Fun With Fonts in Emacs

I finally took some time to look at the my font configurations in Emacs and cleaned them up as much as possible. This dive into the rabbit hole have been tiring yet fruitful, revealing the cravat of typesetting that I didn't know before, especially for CJK characters.

I primarily use Emacs by running a daemon and connecting to it via a graphical emacsclient frame, and I am attempting to tackle three major problems: I don't have granular control over font mapping, glyph widths are sometimes inconsistent with character widths, and emoji show up as weird blocks. Terminal Emacs doesn't suffer as much from these problems, yet I don't want to give away the nice perks like system clipboard access and greater key binding options, so here goes nothing.

Font Fallback Using Fontsets

Ideally, I want to specify two sets of fonts, a default monospace font and a CJK-specific font. Here's how I originally specified the font in Emacs:

(setq default-frame-alist '((font . "Iosevka-13")))

The method above obviously leaves no ground for fallback fonts. However, it turns out I can specify the font to be a fontset instead of an individual font. According to Emacs Manual, a fontset is essentially a mapping from Unicode range to a font or hierarchy of fonts and I can modify one with relative ease.

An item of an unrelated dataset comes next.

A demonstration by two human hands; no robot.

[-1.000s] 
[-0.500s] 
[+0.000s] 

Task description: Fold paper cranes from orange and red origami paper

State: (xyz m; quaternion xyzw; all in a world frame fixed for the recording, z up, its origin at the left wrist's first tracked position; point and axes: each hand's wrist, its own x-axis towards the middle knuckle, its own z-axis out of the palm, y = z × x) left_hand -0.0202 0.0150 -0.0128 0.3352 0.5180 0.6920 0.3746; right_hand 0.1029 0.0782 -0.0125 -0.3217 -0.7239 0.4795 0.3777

Sounds like an easy job now? Not so fast. I don't really know which fontset to modify: fontset behavior is quirky in that the fontset Emacs ends up using seems to differ between emacsclient and normal emacs, between terminal and graphical frames, and even between different locales. While there is a way to get the current active fontset ((frame-parameter nil 'font)), this method is unreliable and may cause errors like this one.

After all kinds of attempts and DuckDuckGoing (that really rolled right off the tongue, and no, I am not the first one), I finally found the answer: just define a new fontset instead of modifying existing ones.

(defvar user/standard-fontset
  (create-fontset-from-fontset-spec standard-fontset-spec)
  "Standard fontset for user.")

;; Ensure user/standard-fontset gets used for new frames.
(add-to-list 'default-frame-alist (cons 'font user/standard-fontset))
(add-to-list 'initial-frame-alist (cons 'font user/standard-fontset))

I won't bore you with the exact logic just yet, as I also made other changes to the fontset.

Displaying Emoji

Solution to emoji display is similar—just specify a fallback font with emoji support—or so I thought. I tried to use Noto Color Emoji as my emoji font, only to find Emacs does not yet support colored emoji font. Emacs used to support colored emoji on macOS, but this functionality was later removed.

I ended up using Symbola as my emoji fallback font (actually I used it as a fallback for all Unicode characters), which provided comprehensive coverage over all the emoji and special characters. Also note that since Emacs 25, customization to the symbols charset, which contains puncation marks, emoji, etc., requires some extra work:

(setq use-default-font-for-symbols nil)

There does exist a workaround for colored emoji though, not with fancy fonts, but by replacing Unicode characters with images. emacs-emojify is a package that provides this functionality. I ultimately decided against it as it does slow down Emacs quite noticeably and the colored emoji image library is not as comprehensive.

Quotation Marks

I've always used full-width directional curly quotation marks ("“”" and "‘’") when typing in Chinese, and ASCII style ambidextrous straight quotation marks (""" and "'") when typing in English. Little did I know there really is no such thing as full-width curly quotation marks: there is only one set of curly quotation mark codepoints in Unicode (U+2018, U+2019, U+201C, and U+201D) and the difference between alleged full-width and half-width curly quotation marks is caused solely by fonts. There have been proposals to standardize the two distinct representations, but for now I'm stuck with this ambiguous mess.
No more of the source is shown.